Mais uma vez “[...] a ambigüidade característica da abertura controlada” logo se manifestou (LAMOUNIER, 2005). O primeiro sinal foi a manobra do Governo com o objetivo de adiar as eleições municipais, previstas em novembro de 1980, para o ano de 1982. Nesta mesma estratégia judicial o governo criou diversas cláusulas para dificultar a legitimação das novas legendas. Um bom pretexto para o atraso era o fato dos partidos necessitarem de um período para organizar as bases municipais, conforme a exigência legal de disputa das eleições. Com exceção do PMDB, PDS e o PP, os demais partidos não conseguiriam formar diretórios locais para cumprir os requisitos da lei e disputar as eleições nos quatro mil municípios, o que postergou por mais alguns anos, até as eleições de 1982 a estabilização de nomes como o PTB, PT e PDT. Prefeitos e vereadores tiveram seus mandatos prorrogados por mais dois anos.

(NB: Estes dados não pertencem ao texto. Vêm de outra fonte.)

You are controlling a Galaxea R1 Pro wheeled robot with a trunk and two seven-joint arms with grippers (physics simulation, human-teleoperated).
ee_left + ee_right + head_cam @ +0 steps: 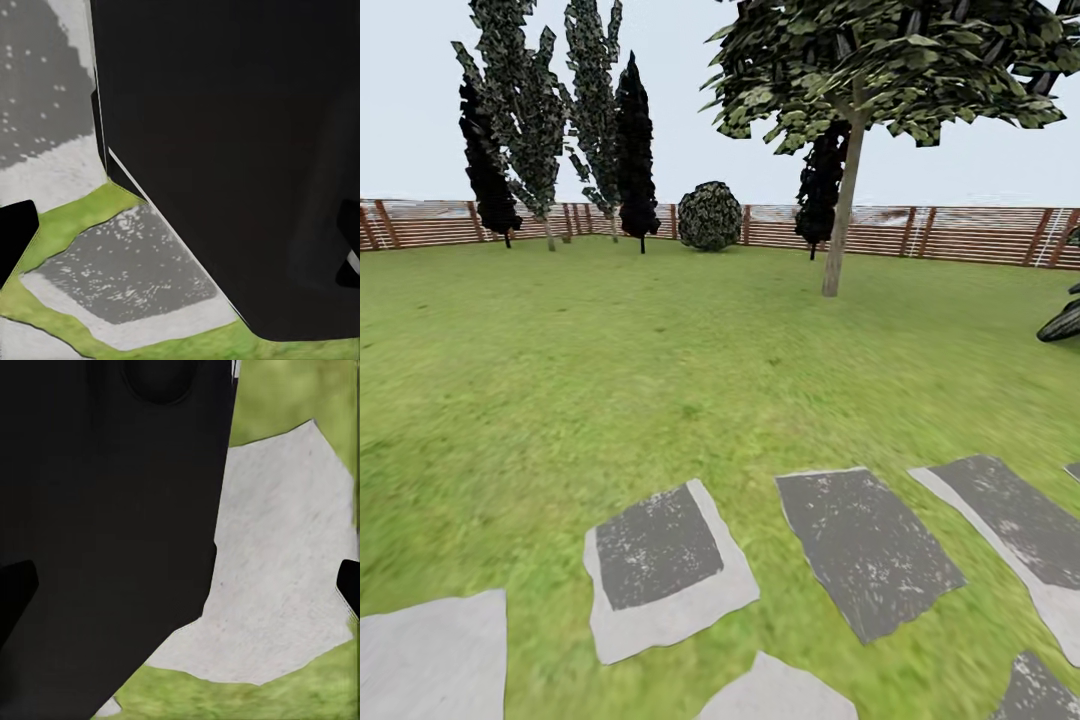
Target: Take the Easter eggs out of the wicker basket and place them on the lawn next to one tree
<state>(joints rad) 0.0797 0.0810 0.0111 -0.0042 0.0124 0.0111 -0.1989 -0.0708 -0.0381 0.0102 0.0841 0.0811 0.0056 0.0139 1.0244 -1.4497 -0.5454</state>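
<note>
The left hand (180, 247) shows in its wrist view as two dark fingertips at the picture's edges, set wide apart, with nothing between them. The right hand (180, 589) looks the same in its own wrist view: fingertips spread wide, holding nothing. Both hands hang close beside the robot's black body (240, 150), above grey paving stones (127, 270) set in grass.

From the head view, the stones (660, 570) run in a row across the near ground, some dark grey, some pale. Beyond them the lawn (660, 350) stretches far and flat, green with lighter and darker patches. A tree (840, 210) with a plain leaning trunk and a dense dark crown stands on the far right part of the lawn. Tall dark cypresses (550, 120) rise at the far left, with a round bush (710, 215) between them and the tree. A wooden slat fence (960, 232) closes the far side. A striped spiky plant (1063, 320) pokes in at the right edge.
</note>
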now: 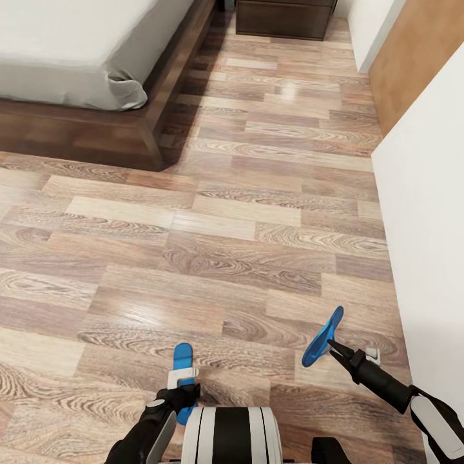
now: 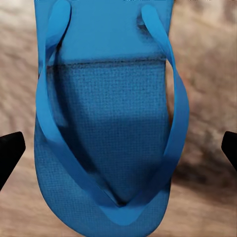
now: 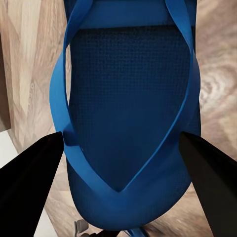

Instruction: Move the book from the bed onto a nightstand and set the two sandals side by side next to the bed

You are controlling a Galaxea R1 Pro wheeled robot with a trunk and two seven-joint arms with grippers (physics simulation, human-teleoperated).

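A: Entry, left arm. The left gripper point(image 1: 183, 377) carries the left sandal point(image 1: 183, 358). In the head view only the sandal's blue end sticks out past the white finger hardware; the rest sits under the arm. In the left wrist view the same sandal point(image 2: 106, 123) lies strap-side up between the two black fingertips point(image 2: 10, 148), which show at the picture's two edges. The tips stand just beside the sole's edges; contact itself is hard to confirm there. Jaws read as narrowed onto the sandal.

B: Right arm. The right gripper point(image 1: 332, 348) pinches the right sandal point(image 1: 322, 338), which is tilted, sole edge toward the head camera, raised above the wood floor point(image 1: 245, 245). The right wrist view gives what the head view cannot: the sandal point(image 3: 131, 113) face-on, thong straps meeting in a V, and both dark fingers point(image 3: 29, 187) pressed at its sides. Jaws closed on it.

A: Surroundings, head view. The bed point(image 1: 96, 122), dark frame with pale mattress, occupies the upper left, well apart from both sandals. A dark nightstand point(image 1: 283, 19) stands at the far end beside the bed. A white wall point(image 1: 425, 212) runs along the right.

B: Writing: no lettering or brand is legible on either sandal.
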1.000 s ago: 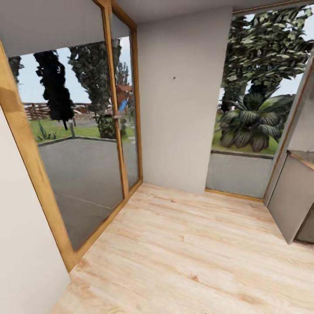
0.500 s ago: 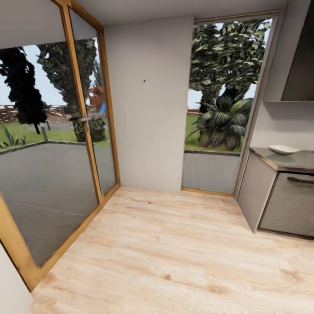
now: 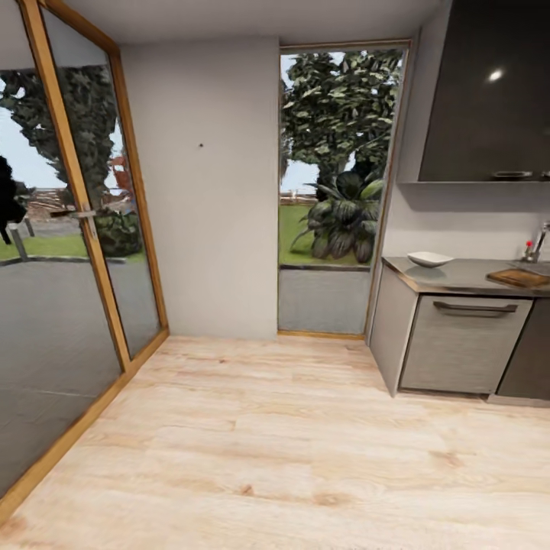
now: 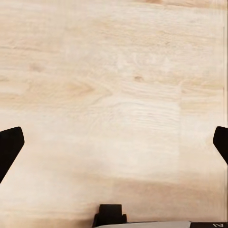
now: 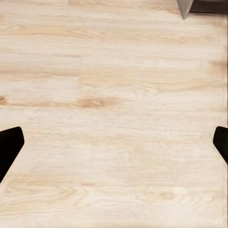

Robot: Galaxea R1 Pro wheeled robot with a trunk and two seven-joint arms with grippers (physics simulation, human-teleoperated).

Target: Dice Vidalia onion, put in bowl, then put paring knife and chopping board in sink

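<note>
At the far right of the head view the grey countertop point(image 3: 458, 276) runs over dark grey cabinets. On it rest the white bowl point(image 3: 429, 259) and, further right, the brown chopping board point(image 3: 521, 278). A chrome tap with a red knob point(image 3: 535, 246) marks the sink at the picture's right edge; its basin, the onion and the paring knife are out of view. My left gripper point(image 4: 114, 145) hangs open over bare wooden floor, fingertips point(image 4: 9, 147) wide apart. Equally open, my right gripper point(image 5: 114, 142) also faces the floor, with nothing between its fingers.
A light wooden floor point(image 3: 267, 443) stretches ahead. Wood-framed glass doors point(image 3: 69, 229) line the left side, and a white wall with a tall window point(image 3: 336, 191) closes the back. A dark wall cabinet point(image 3: 489, 92) hangs above the countertop. A cabinet corner point(image 5: 186, 6) shows in the right wrist view.
The whole head view has swung to the right: the glass doors slid left, and the countertop with the bowl, then the chopping board and tap, came into view.
</note>
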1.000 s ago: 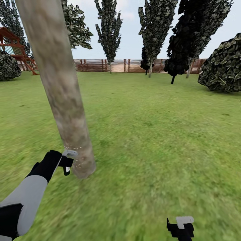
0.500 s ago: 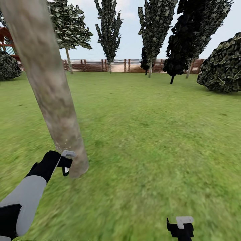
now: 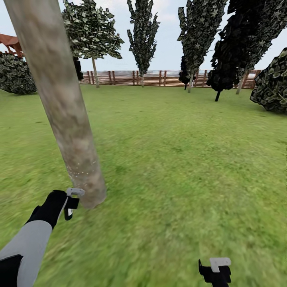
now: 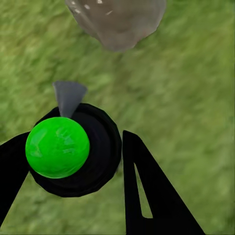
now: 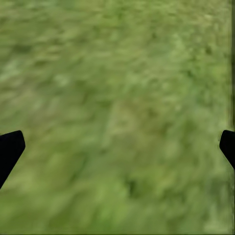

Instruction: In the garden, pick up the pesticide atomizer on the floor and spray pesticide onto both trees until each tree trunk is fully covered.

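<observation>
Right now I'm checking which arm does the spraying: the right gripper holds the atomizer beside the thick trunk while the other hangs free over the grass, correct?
Not quite: the left gripper holds the atomizer beside the thick trunk, as the left wrist view shows. The right gripper hangs free over the grass, jaws wide apart.

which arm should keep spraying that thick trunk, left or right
Left. The left gripper holds the atomizer in its jaws right beside the tree trunk, where white specks show. The right gripper is empty, open over grass.
</observation>
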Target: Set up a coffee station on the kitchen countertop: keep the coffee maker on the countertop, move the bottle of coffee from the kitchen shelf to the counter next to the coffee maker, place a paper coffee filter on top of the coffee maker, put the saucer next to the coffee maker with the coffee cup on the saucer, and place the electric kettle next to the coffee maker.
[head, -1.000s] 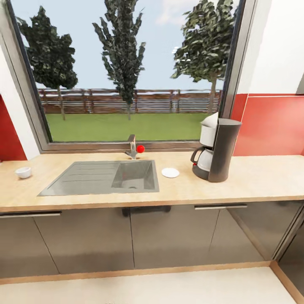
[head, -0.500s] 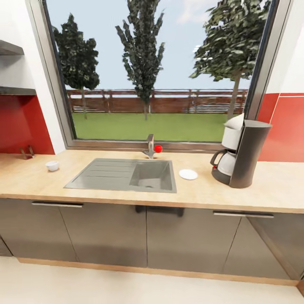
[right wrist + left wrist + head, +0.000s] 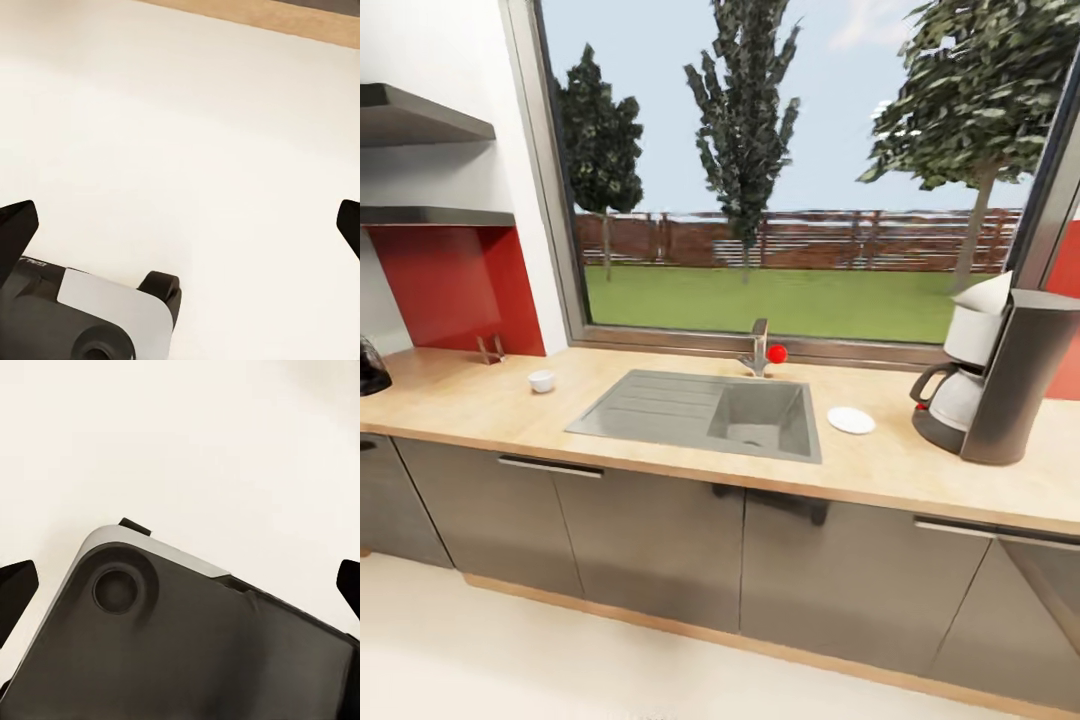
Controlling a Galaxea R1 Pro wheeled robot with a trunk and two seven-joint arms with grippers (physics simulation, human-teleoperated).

Mas o PT era mais do que uma simples emanação política de movimentos sociais que participaram da sua fundação. Para sua criação contribuíram, além dos militantes sindicalistas e dos setores progressistas da Igreja católica, grande parcela dos intelectuais de esquerda e o movimento estudantil, além de organizações ou partidos clandestinos com tendências comunistas ou trotskistas. Mesmo sendo formado com base nos ideários de esquerda, o PT se posicionava como socialista e resistiu aos esforços das facções mais radicais para ser rotulado como “marxista- leninsta ou mesmo marxista” (KINZO, 1993, p. 56-57).

No Espírito Santo, no início da década de 1980, os movimentos operário e sindical não congregavam as forças contidas nacionalmente, principalmente no Estado de São Paulo, devido à forma como foi realizado o processo de industrialização e urbanização local. Portanto, o processo de formação do Partido dos Trabalhadores ocorreu de forma mais gradual no Estado, como nos explica Zorzal (1993, p. 75):

Tais forças eram oriundas das Comunidades Eclesiais de Base20, do movimento sindical, que apesar de incorporar um pequeno número de sindicatos possuía ainda grande força operária. Expressava-se principalmente através de sindicatos como: médicos, dentistas, jornalistas, professores, entre outros, e ainda juntaram-se a estes intelectuais independentes e setores da extrema esquerda. Assim, entre os fundadores do partido encontravam-se lideranças como Cláudio Vereza (CEBs), Gilberto Álvares dos Santos (Movimento Popular, Transporte de Vila Velha), Brice Bragato (CEB’s), Vitor Buaiz (Médicos) Rogério Medeiros (Jornalistas), Agenor da Silva (Sind. Trab. Const. Civil) e Perly Cipriano (Dentistas).

Segundo Vieira (1992, p. 97) a primeira reunião oficial para formação da comissão provisória do partido no Estado foi realizada em 28 de janeiro de 1980. Se integraram ao partido setores de oposições sindicais, da universidade e do movimento estudantil. Foram encarregados pela direção nacional do partido para fundar o PT no estado, o médico Vitor Buaiz e o jornalista Rogério Medeiros. Algumas lideranças sindicais nacionais, entre elas Jacob Bittar (petroleiros) e José Ibrahin (metalúrgicos) vieram contribuir com a tarefa de fundação do novo partido. Logo que obteve o registro no Estado, o PT constituiu comissões diretoras em 14 municípios.